In an Undirected graph, a cycle is a path of edges that connects a sequence of vertices again to itself. In different phrases, a cycle is a closed loop of edges that permits you to traverse the graph and return to the beginning vertex.
For instance:
  A — B
 /     Â
C Â Â Â Â Â Â D
      /
  E — FOn this graph, there are a number of cycles that may be shaped by following completely different sequences of edges. For instance, the sequence of edges A-B-D-F-E-C-A varieties a cycle, as does the sequence   B-D-F-E-C-A-B.
Naive method: The essential option to remedy the issue is as follows:
Use depth-first Search to detect the cycle throughout the insertion of the nodes. If whereas traversing we attain a node that’s already visited. This means that cycle is shaped.Â
Observe the steps under to resolve the issue:
- Create a detect cycle operate that takes a graph and a brand new node as enter.
- Outline a dfs operate that takes a graph, a node, a set of visited nodes, and a search path array as enter.
- Within the detectCycle operate, initialize an empty set of visited nodes and an empty search path array.
- Name the dfs operate, ranging from the brand new node, and passing the graph, visited nodes, and search path array as arguments.
- Return the results of the dfs operate.
- Within the dfs operate, mark the present node as visited and add it to the search path array.
- Verify all of the neighbors of the present node.
- For every neighbor:
- If the neighbor is already visited, examine whether it is within the present search path.
- Whether it is, then now we have discovered a cycle, so return true.
- If it isn’t visited, proceed the DFS from that node.

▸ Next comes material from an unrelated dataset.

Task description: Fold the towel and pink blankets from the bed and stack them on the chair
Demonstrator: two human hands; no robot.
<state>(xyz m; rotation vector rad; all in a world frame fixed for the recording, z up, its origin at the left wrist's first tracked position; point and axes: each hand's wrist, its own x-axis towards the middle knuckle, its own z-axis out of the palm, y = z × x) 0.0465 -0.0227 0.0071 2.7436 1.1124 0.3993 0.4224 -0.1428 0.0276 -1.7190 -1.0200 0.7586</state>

If the DFS returns true, then return true as nicely.
- Take away the present node from the search path array.
- Return false.
Under is the implementation of the above method:
Java
// Java implementation of the above method
import java.io.*;
import java.util.ArrayList;
import java.util.Arrays;
import java.util.HashMap;
import java.util.HashSet;
import java.util.Checklist;
import java.util.Map;
import java.util.Set;
public class GraphCycleDetector {
// Perform to detect cycle is shaped
// by including an edge
public static boolean
detectCycle(Map<Integer, Checklist<Integer> > graph,
int newNode)
{
// Carry out a DFS ranging from the
// new node
Set<Integer> visited = new HashSet<>();
Checklist<Integer> path = new ArrayList<>();
boolean cycleExists
= dfs(graph, newNode, visited, path);
// Return true, if cycle shaped
return cycleExists;
}
// Perform to traversing over the graph
non-public static boolean
dfs(Map<Integer, Checklist<Integer> > graph, int node,
Set<Integer> visited, Checklist<Integer> path)
{
// Mark the present node as visited
visited.add(node);
path.add(node);
// Verify if the node has any neighbors
if (graph.containsKey(node)) {
// Get the checklist of neighbors
Checklist<Integer> neighbors = graph.get(node);
// Verify all of the neighbors of the
// present node
for (int neighbor : neighbors) {
if (visited.incorporates(neighbor)) {
// If the neighbor is already
// visited, examine whether it is
// within the present search path
if (path.incorporates(neighbor)) {
// Whether it is, then now we have
// discovered a cycle
return true;
}
}
else {
// If the neighbor just isn't
// visited, proceed the DFS
// from that node
if (dfs(graph, neighbor, visited,
path)) {
return true;
}
}
}
}
// Take away the present node from
// the search path
path.take away(path.dimension() - 1);
return false;
}
// Driver code
public static void principal(String[] args)
{
// Check the detectCycle operate
Map<Integer, Checklist<Integer> > graph
= new HashMap<>();
graph.put(1, Arrays.asList(2, 3));
graph.put(2, Arrays.asList(1, 3));
graph.put(3, Arrays.asList(1, 2));
// Perform name
System.out.println(
detectCycle(graph, 4));
// Add a brand new node to the graph
// that creates a cycle
graph.put(4, Arrays.asList(1));
System.out.println(
detectCycle(graph, 4));
}
}
Javascript
operate detectCycle(graph, newNode) {
// Carry out a DFS ranging from the brand new node
let visited = new Set()
let path = []
let cycleExists = dfs(graph, newNode, visited, path)
return cycleExists
}
operate dfs(graph, node, visited, path) {
// Mark the present node as visited
visited.add(node)
path.push(node)
// Verify if the node has any neighbors
if (graph[node]) {
// Convert the neighbors to an array if needed
let neighbors = Array.isArray(graph[node]) ? graph[node] : [graph[node]]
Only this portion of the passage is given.